68 N.W. 391, 94 Wis. 54, 1896 Wisc. LEXIS 114
CourtWisconsin Supreme Court
DecidedSeptember 22, 1896
StatusPublished
Cited by10 cases

This text of 68 N.W. 391 (Kunze v. Kunze) is published on Counsel Stack Legal Research, covering Wisconsin Supreme Court primary law. Counsel Stack provides free access to over 12 million legal documents including statutes, case law, regulations, and constitutions.

Bluebook
Kunze v. Kunze, 68 N.W. 391, 94 Wis. 54, 1896 Wisc. LEXIS 114 (Wis. 1896).

Opinion

Winslow, J.

This is an action brought to recover alimony adjudged to the plaintiff in a divorce action heretofore brought in Illinois. It appears by the complaint that the court in which the divorce action was brought — i. e. the circuit court of Cook county, Illinois — was a court of general jurisdiction, as its name indicates; hence it was unnecessary to allege any jurisdictional facts. Jarvis v. Robinson, 21 Wis. 523. The allegation that the judgment was rendered in that court, and that it was afterwards duly amended, are sufficient in the first instance. Erom these facts jurisdiction is presumed. If in fact there was any want of jurisdiction, it is a fact to be set up by answer. Jarvis v. Robinson, supra.

It is further alleged in the complaint by apt averments that, by the laws of Illinois, the amended decree for the payment of alimony has the force and effect within that state of a judgment at law for the payment of money. If such be its force and effect, we see no reason why an action at law for its recovery may not be maintained in this state. It is quite well established that an action at law lies on a final decree of a court of equity of another state for the payment [58]*58of a specific sum of money. Moore v. Adie's Adm'r, 18 Ohio, 430; Pennington v. Gibson, 16 How. 65; Allen v. Allen, 100 Mass. 373; Black, Judgments, § 962, and cases cited.

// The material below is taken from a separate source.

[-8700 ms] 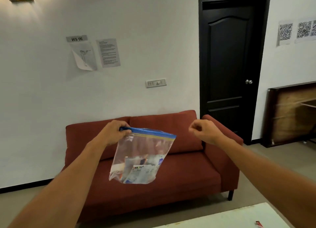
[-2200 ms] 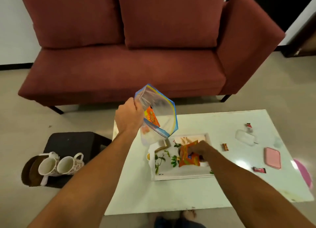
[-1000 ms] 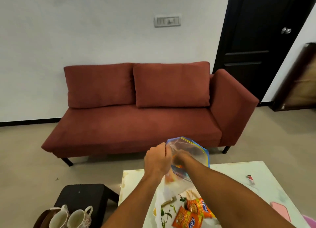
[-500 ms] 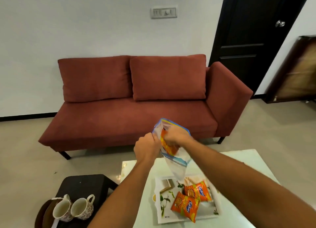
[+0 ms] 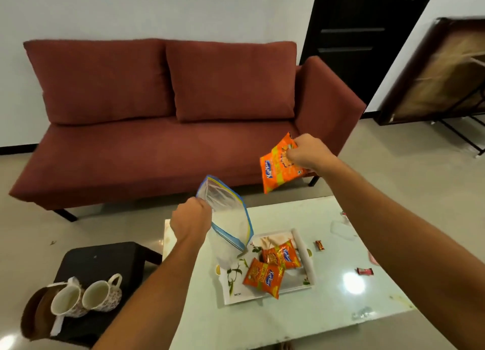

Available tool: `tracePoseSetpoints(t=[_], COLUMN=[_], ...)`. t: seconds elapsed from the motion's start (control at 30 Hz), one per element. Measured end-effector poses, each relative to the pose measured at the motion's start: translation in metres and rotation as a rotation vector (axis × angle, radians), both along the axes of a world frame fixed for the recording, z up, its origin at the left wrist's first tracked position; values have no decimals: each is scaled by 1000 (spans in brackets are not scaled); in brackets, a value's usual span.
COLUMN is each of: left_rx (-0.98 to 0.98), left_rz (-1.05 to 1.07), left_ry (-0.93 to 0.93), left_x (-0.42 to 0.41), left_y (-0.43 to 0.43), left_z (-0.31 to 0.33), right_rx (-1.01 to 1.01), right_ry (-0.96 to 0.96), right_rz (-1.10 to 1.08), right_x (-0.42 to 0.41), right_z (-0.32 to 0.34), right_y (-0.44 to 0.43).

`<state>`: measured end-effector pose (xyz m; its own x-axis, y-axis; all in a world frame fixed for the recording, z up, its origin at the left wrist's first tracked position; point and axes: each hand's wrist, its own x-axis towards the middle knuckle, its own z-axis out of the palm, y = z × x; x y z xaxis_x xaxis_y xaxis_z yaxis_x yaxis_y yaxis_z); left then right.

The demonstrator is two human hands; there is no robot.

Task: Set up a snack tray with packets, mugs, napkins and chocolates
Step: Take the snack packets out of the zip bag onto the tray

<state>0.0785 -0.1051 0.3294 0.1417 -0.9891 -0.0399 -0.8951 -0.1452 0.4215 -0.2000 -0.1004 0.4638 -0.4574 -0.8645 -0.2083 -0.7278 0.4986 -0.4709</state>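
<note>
My left hand (image 5: 191, 219) grips the rim of a clear zip bag (image 5: 228, 218) with a blue seal, held open above the tray. My right hand (image 5: 307, 154) holds an orange snack packet (image 5: 278, 167) in the air, up and to the right of the bag. A white tray (image 5: 237, 286) with a leaf print lies on the white table (image 5: 328, 297). Two more orange packets (image 5: 263, 276) (image 5: 282, 254) lie on the tray. Two patterned mugs (image 5: 86, 294) lie on a dark stool at the lower left. Wrapped chocolates (image 5: 319, 245) (image 5: 365, 271) lie on the table right of the tray.
A red sofa (image 5: 168, 129) stands behind the table, with a dark door (image 5: 367, 34) to its right. A black stool (image 5: 102, 265) sits left of the table. A clear plastic piece (image 5: 341, 229) lies near the table's far right. A wooden panel (image 5: 441, 71) leans at the far right.
My right hand has pulled an orange packet out of the zip bag and lifted it up to the right. The view has tilted down, showing more of the table.
</note>
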Motion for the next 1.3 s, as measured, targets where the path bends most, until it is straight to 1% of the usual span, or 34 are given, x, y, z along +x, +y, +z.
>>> tracePoseSetpoints(t=[0.13,0.23,0.37,0.47,0.57,0.67,0.73,0.83,0.9,0.93,0.97,1.03,1.07,1.1,1.17,1.2,1.23,1.3], left_rx=[-56,-88,-64,-45,-46,-48,-45,1,59,108,153,232,259,280,286,284,280,294], left_rz=[42,63,37,-1,-83,-172,-236,-354,-447,-502,-566,-694,-751,-804,-905,-950,-991,-1036], left_ry=[-55,-100,-138,-138,-107,-68,-67,-123,-109,-86,-61,-9,11,18,-6,-23,-29,35], left_x=[17,22,21,20,22,24,25,26,23,21,18,12,8,4,-3,-5,-6,-7], left_y=[1,7,10,9,10,12,9,2,-8,-13,-18,-25,-30,-34,-43,-47,-51,-59], left_z=[-23,-38,-59,-72,-81,-79,-74,-62,-45,-35,-22,10,29,44,85,106,127,166], right_rx=[166,304,407,446,427,453,503,556,588,559,465,179,48,-34,-109,-122,-128,-134], right_ry=[-64,-182,-365,-512,-661,-718,-700,-573,-379,-283,-253,-346,-388,-416,-492,-536,-574,-675], right_rz=[-72,-104,-169,-227,-348,-428,-435,-387,-251,-164,-86,112,259,409,639,701,728,724], right_x=[-6,8,30,41,44,41,38,30,25,24,23,22,22,22,22,23,23,22], right_z=[-104,-189,-281,-327,-362,-382,-383,-366,-340,-329,-313,-275,-248,-221,-160,-131,-104,-65], right_y=[6,14,29,37,43,50,56,69,70,67,60,44,33,23,9,7,5,8])
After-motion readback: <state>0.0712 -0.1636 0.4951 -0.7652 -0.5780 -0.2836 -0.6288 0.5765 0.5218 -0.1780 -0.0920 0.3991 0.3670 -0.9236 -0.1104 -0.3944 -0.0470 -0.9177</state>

If a divorce judgment decree the payment of a specific sum absolutely as alimony, and if (as alleged in this case) such decree has the effect in that state of a judgment at law for the payment of money, there seems no reason why such a decree may not be enforced by action at law in another state. Dow v. Blake, 148 Ill. 76; Barber v. Barber, 21 How. 582; Allen v. Allen, supra. This doctrine is not contrary to the principle stated in Barber v. Barber, 2 Pin. 297, where an action at law was held not to lie to enforce payment of certain instalments of a New York decree for alimony. That ruling was based expressly on the fact that, under the law of New York, the decree was temporary only, and not an absolute decree for the payment of a sum certain, and had not the effect of a judgment at law. Nor is there anything in the decision of the case of Guenther v. Jacobs, 44 Wis. 354, which conflicts with the position here taken.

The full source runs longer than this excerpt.